If there is no difference between good thoughts and good actions, then thousands of woman during the course of my life time have been driven to orgasm by my thoughts of pleasuring them -- unless, of course, all sexual thoughts are necessarily bad thoughts (which I don't for a second believe).
 

Mycroft

Ministry of Serendipity
It should be pointed out, however, that good actions don't always generate good outcomes. It is, in fact, critical to remember this so that you can manage your expectations accordingly. If you go around with the idea that Good thought = good action = good outcomes you're on the fast track to ending up a depressive.
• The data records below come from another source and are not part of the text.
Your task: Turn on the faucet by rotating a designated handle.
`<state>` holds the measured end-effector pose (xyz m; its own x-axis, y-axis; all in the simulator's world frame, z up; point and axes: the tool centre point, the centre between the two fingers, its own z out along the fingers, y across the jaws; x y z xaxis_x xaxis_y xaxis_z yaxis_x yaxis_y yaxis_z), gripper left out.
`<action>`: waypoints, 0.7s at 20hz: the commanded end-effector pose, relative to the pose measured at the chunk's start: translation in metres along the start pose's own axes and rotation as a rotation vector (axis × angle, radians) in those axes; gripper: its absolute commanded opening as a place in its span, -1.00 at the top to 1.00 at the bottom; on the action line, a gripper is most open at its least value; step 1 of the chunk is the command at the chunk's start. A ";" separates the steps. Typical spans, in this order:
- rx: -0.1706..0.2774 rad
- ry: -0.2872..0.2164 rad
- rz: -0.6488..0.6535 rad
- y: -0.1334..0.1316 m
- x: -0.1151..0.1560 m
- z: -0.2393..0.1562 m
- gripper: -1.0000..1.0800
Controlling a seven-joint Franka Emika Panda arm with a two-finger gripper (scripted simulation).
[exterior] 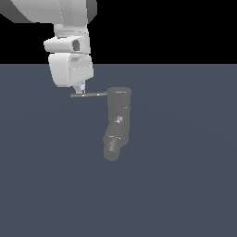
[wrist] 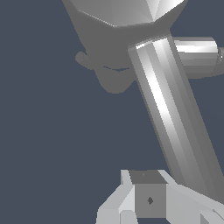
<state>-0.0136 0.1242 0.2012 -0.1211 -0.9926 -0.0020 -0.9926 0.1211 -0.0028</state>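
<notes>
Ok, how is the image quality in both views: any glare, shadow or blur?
Exterior view: flat, even light, black band above, faucet rendered soft and dim, no clear shadow. Wrist view: bright streak of glare along the handle, a dark shadow on the floor beside it, claw cropped at the edge.

Open worktop (exterior: 185, 185) lies all around the faucet (exterior: 118, 120), nothing else standing on it. Only the handle (exterior: 90, 95) juts out toward the exterior view's left, and the end effector (exterior: 80, 90) sits right at its tip.
</notes>
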 end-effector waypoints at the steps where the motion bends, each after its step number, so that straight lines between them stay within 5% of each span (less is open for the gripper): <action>1: -0.003 0.002 -0.002 0.010 0.000 0.000 1.00; 14: -0.001 0.001 0.006 0.037 0.006 0.000 1.00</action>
<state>-0.0493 0.1242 0.2012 -0.1258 -0.9921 -0.0016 -0.9921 0.1258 -0.0027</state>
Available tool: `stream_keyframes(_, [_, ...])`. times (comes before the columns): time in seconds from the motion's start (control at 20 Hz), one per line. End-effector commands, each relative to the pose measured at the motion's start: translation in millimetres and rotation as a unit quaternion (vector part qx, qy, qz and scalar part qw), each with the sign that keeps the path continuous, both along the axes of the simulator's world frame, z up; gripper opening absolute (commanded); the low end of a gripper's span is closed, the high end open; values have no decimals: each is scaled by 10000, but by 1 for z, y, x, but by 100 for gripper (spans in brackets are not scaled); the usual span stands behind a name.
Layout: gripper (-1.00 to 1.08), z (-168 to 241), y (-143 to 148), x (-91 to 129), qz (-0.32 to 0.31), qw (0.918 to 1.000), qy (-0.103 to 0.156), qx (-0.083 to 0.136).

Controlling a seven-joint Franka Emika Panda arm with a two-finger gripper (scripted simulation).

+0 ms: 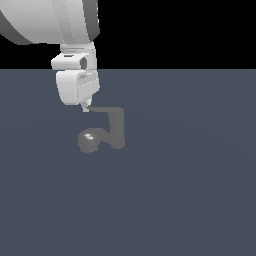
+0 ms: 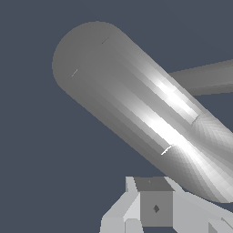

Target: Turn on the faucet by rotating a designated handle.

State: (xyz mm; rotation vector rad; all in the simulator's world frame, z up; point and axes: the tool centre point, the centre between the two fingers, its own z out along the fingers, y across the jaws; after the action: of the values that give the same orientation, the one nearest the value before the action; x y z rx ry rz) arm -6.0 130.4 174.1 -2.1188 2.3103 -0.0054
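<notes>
Faucet (image 1: pixel 116 131) on blue-grey floor (image 1: pixel 190 190)

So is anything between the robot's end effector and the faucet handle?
No. In the exterior view the end effector sits right at the handle's tip, nothing between them.

The faucet (image 1: pixel 116 131) is a small dull-grey metal fitting standing on the flat blue-grey floor, left of centre in the exterior view. Its short cylindrical post stands upright, and from low on the post a curved arm swings toward the exterior view's left, ending in a rounded lump with a white glint that rests on the floor. The handle (image 1: pixel 102 109), a thin flat grey lever, sticks out sideways from the post's top toward the exterior view's left, roughly level. In the wrist view a thick grey cylinder of the faucet (image 2: pixel 136 109) runs diagonally with a bright highlight, a thinner bar branching off behind it
</notes>
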Motion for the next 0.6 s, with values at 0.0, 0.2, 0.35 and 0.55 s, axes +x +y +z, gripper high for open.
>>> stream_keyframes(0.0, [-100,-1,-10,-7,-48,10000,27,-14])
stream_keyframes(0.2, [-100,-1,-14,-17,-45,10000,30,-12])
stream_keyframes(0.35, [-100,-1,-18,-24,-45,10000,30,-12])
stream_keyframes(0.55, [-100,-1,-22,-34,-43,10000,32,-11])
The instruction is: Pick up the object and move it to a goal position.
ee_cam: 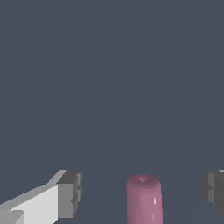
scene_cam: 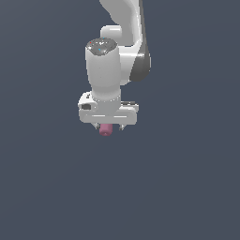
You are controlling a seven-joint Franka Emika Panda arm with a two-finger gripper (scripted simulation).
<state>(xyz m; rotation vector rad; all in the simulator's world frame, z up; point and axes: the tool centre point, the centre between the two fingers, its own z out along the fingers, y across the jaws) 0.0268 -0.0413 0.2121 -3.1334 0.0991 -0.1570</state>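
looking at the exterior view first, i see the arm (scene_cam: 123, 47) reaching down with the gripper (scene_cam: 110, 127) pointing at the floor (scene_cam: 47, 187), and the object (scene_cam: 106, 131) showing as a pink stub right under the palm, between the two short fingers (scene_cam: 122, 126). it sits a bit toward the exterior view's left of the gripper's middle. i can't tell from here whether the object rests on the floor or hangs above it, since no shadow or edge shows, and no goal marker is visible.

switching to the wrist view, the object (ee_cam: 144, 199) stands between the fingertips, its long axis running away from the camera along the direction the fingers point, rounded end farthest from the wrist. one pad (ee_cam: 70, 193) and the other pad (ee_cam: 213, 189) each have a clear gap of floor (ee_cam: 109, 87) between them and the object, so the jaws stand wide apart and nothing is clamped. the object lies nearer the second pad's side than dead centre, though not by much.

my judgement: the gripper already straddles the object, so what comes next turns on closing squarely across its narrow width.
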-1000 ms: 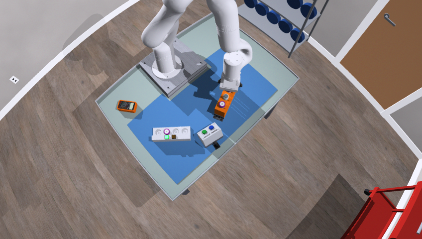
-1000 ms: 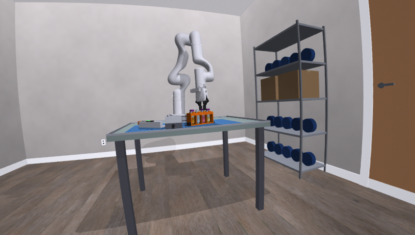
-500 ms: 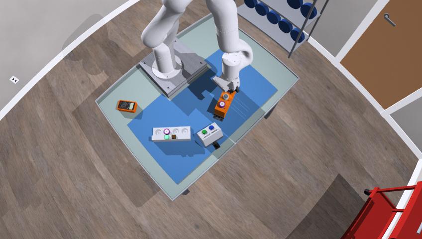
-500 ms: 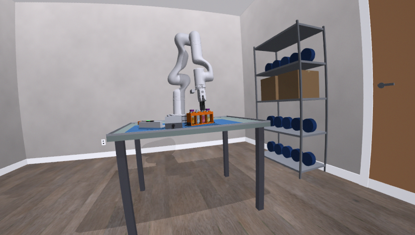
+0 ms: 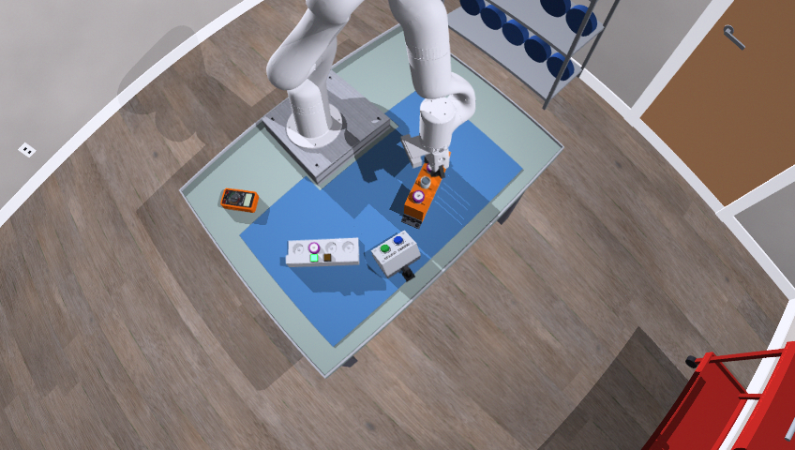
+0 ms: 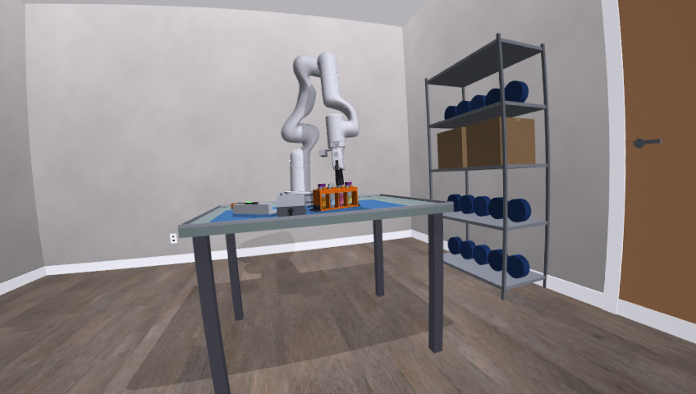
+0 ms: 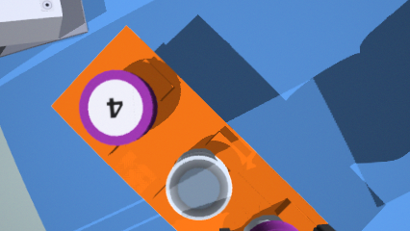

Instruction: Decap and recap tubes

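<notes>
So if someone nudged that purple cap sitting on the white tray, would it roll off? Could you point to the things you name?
Probably not: the purple cap (image 5: 314, 247) lies flat, its round face up, so it would more likely slide than roll. The nest around it would likely resist a light nudge.

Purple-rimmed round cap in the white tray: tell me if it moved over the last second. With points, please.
No. The cap (image 5: 314, 247) sits in the same nest of the tray (image 5: 342, 260), right by the lit green lamp (image 5: 313, 258).
</notes>
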Motion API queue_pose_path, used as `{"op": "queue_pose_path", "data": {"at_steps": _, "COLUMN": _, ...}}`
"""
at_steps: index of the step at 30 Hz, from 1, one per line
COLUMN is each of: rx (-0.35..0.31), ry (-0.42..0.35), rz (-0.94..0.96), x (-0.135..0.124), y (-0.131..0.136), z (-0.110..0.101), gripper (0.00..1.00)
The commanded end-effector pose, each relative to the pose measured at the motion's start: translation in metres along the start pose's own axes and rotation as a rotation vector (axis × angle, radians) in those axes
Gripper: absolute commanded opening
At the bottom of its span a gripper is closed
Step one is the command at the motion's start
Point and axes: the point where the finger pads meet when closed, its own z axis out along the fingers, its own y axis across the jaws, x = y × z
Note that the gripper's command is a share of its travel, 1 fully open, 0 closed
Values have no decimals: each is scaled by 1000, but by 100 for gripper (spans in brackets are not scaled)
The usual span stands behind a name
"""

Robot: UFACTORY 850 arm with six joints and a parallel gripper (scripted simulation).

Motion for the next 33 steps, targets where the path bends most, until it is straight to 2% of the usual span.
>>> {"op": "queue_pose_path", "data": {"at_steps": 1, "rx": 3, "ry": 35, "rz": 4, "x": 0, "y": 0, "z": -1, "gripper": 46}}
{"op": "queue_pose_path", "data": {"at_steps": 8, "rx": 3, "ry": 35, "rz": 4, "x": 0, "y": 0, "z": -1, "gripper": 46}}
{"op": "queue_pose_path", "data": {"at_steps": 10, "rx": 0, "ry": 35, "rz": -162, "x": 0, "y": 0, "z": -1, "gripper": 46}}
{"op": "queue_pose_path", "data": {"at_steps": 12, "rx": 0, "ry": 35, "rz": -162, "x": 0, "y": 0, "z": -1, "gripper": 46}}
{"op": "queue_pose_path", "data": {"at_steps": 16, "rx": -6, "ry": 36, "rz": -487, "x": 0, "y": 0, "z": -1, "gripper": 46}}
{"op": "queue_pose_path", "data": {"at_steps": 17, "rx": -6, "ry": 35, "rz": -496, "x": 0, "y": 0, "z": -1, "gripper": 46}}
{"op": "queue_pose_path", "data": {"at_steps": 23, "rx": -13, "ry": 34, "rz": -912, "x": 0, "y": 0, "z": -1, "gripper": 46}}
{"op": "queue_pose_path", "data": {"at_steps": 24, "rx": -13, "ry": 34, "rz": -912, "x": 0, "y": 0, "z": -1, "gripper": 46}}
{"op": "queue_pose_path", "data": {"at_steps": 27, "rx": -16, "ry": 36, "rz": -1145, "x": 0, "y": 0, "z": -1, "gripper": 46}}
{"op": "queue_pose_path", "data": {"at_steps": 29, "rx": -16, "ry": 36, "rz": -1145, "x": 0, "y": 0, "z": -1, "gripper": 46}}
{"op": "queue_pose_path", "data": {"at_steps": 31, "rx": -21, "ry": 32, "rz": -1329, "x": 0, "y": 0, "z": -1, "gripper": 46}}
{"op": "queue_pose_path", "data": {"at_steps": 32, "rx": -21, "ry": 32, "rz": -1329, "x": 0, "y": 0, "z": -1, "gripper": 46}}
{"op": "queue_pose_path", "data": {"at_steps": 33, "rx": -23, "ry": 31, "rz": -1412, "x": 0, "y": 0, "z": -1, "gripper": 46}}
For example. A long time a go I had a girlfriend who Borderline Personality Disorder. I didn't really understand what this was, and she - on several occasions - expressed her concern over it. Said that if I wanted to understand her, then I needed to understand her condition. Said that, perhaps, I should research it.

Fair enough.

So I set about an intensive bout of research into Borderline Personality Disorder. The thought was that by doing so, I could understand her better and my actions would be good (to put it into the context of this thread). I watched videos, read papers, kept snippets of relevant information from said papers and blogs that I thought were helpful to keep in mind based on my own experiences.

When I told her about all of this (bear in mind it was her suggestion from the start), she went up the wall. Claimed that I had violated her trust, and that it was creepy to keep notes, and that there was no way she could ever trust me again. She was, of course, wrong on all counts.

Now this reaction was because of her condition. And, for her, those feelings were very real. She was not in control, per se, of her own feelings. Nevertheless, I struggled to understand what I did wrong. My intentions had only been good ones, and I had only wanted to do good for her. But she was past caring. She ended the relationship there and then and never once spoke to me again. I never saw her again.

Moral of the story is that good thoughts may lead to good actions, but the result may not reflect this. People - time and again - struggle with this because naturally they think if they do good, then there should be good outcomes.

But what we think should or shouldn't happen is merely an illusion. In reality, what happens happens. The world is not obliged to reflect our expectations and frequently wont.